Liverpool Mountain Revealed
Iconic new public artwork by international artist Ugo Rondinone unveiled at Royal Albert Dock Liverpool to mark cultural anniversaries
Liverpool Biennial and Tate Liverpool today unveiled a major new public artwork by internationally acclaimed artist Ugo Rondinone – his first work in the UK. The sculpture, called Liverpool Mountain, stands over ten metres tall, next to Tate Liverpool in Royal Albert Dock Liverpool.
The artwork celebrates Liverpool City Region’s commitment to supporting bold, contemporary art and its status as a world renowned cultural destination. Part of the Liverpool 2018 programme, the project marks the 10th anniversary of Liverpool European Capital of Culture, the 20th anniversary of Liverpool Biennial and the 30th anniversary of Tate Liverpool.
Ugo Rondinone is famous for creating large scale public art sculptures.
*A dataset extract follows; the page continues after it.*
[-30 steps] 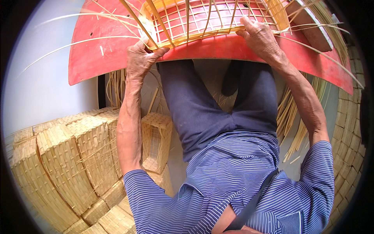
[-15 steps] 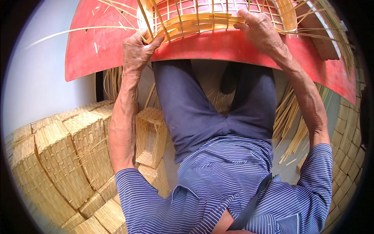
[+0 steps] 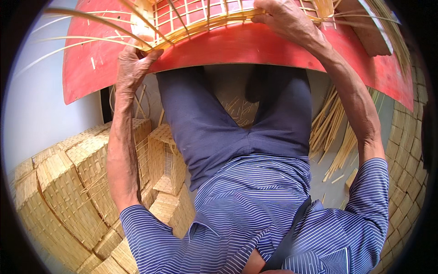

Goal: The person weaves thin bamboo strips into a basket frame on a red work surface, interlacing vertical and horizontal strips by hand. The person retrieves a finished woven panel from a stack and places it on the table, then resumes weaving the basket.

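A half-woven bamboo basket (image 3: 199,31) with an open lattice base lies at the top of the view, partly cut off by its edge. Its upright stakes stick up and outward. My left hand (image 3: 131,68) pinches the near left corner of the weave between thumb and fingers, where several long strips (image 3: 98,39) fan out to the left. Along the near side, my right hand (image 3: 292,22) grips the woven rim with thumb below and fingers above. Bright yellow weaver strips (image 3: 216,22) run between the two hands.
A red board (image 3: 219,50) carries the basket, with a wooden block (image 3: 372,34) on its right. Stacked woven baskets (image 3: 68,182) stand at the lower left. Loose bamboo strips (image 3: 340,137) lie on the floor at the right, near a wall of woven pieces (image 3: 406,182).
Both hands and the whole view have shifted somewhat; the left hand is farther left at the corner. The stakes there lean more to the left, and the yellow strips lie closer to the base.
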Motion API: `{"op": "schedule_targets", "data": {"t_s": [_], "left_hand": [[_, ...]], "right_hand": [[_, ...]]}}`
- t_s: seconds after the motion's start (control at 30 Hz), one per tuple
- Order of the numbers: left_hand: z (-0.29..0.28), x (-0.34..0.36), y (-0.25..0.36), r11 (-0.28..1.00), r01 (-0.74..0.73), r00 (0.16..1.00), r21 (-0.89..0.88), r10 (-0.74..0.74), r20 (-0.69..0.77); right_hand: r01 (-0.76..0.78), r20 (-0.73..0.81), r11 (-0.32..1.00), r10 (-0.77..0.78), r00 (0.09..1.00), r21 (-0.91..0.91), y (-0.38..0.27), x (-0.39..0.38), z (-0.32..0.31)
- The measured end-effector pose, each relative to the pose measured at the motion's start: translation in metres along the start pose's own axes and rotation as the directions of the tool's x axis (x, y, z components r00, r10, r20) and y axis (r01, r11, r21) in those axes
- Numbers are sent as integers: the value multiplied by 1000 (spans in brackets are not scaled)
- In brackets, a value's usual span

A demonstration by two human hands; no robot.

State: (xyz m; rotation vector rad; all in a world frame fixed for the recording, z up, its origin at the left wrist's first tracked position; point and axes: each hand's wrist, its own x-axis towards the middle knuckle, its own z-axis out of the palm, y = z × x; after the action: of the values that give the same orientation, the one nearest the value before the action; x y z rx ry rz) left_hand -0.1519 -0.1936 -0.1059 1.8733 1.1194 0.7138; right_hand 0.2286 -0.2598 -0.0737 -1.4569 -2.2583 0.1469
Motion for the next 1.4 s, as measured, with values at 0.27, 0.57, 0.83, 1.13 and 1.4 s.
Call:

His work for Liverpool is part of the artist’s mountain series and is similar to the technicolour towers he has created in Miami and Las Vegas which are designed to elevate their surroundings.
Liverpool Mountain is Rondinone’s first public artwork in the UK. Rising ten metres, the sculpture consists of rocks stacked vertically, with each stone painted a different fluorescent colour. Inspired by naturally occurring Hoodoos – spires or pyramids of rock – and the art of meditative rock balancing, the sculpture seems to defy gravity in its teetering formation, poised between the natural, the artificial and the manmade.
The sculpture transforms the Mermaid Courtyard area, next to Tate Liverpool at the historic Dock, a previously under-used space on the World Heritage site. The artwork builds on the Dock’s position as a world-class leisure destination with culture at its heart.
Liverpool Mountain takes forward Liverpool’s outstanding tradition of working with world class artists to create public art for key sites around the City Region that have become treasured landmarks and part of the fabric of life in the city. These have included:
- Peter Blake’s Everybody Razzle Dazzle (2015), which covers the Mersey Ferry Snowdrop in a distinctive pattern in monochrome and colour, and has now become a much-loved feature of Liverpool’s waterfront life.
- Jaume Plensa’s Dream (2009), chosen by a group of ex-miners and commissioned by St. Helens Council. Sited on top of the former Sutton Manor Colliery, Dream stands 20 metres high midway between Liverpool and Manchester.
- Antony Gormley’s Another Place (2005) consisting of 100 cast-iron sculptures that stretch across 3km of Crosby Beach, Merseyside. The piece has become one of the most well-loved and widely recognised public artworks in the UK.
Ugo Rondinone is one of the most noted contemporary artists today, working in a wide range of styles and materials. The Swiss artist’s public artworks are often created as a series in different cities around the world over a number of years. His famous works include Rainbow Poems, arched neon signs that spell a poem as a rainbow; Human Nature, a group of monumental stone figures in Rockefeller Center, New York, that resembled primitive robotic creatures created from the rocks of Stonehenge; and a series of mask sculptures he calls Moonrise which have been exhibited in galleries and public spaces around the world.
Ugo Rondinone’s Liverpool Mountain is one of a number of events forming part of the Liverpool 2018 programme, which is supported by £5million from the Liverpool City Region Combined Authority. Other events in the programme include China Dream, Three Festivals Tall Ships Regatta, the finale of the Clipper Round the World Yacht Race and the return of the Giants. The project is supported by Royal Albert Dock Liverpool.
Sally Tallant, director, Liverpool Biennial, said:
“Following in Liverpool’s great tradition of sculpture in public spaces, I am delighted that Ugo Rondinone, an internationally acclaimed artist, has created this major new work. It is a sign of the confidence and creativity of Liverpool as a world city, which is of course home to Liverpool Biennial, the UK’s biggest celebration of contemporary art.”
Kasia Redzisz, senior curator, Tate Liverpool, said:
“2018 marks 30 years since Tate Liverpool opened and we’re proud to say we’ve welcomed more than 18 million visitors over the last three decades. We play a critical role in the city by bringing outstanding international and British art and artists to the region and we’re delighted to have worked together with Liverpool Biennial, Royal Albert Dock Liverpool and the city to bring this incredible sculpture to Liverpool.”
David Roscoe, chairman of Royal Albert Dock Liverpool, said:
“Ugo Rondinone’s striking and inspiring work is an exciting new landmark for Royal Albert Dock Liverpool, playing a key role in our plans for the Dock’s future as we build up to the 175th anniversary in 2021, and ensuring the Dock remains relevant in the ever-changing landscape of Liverpool’s UNESCO World Heritage Waterfront and the wider city region. We’re thrilled to partner with Liverpool Biennial and Tate Liverpool to bring this Liverpool 2018 project to the Dock, and to be its guardian long after the big reveal as its legacy lives on.”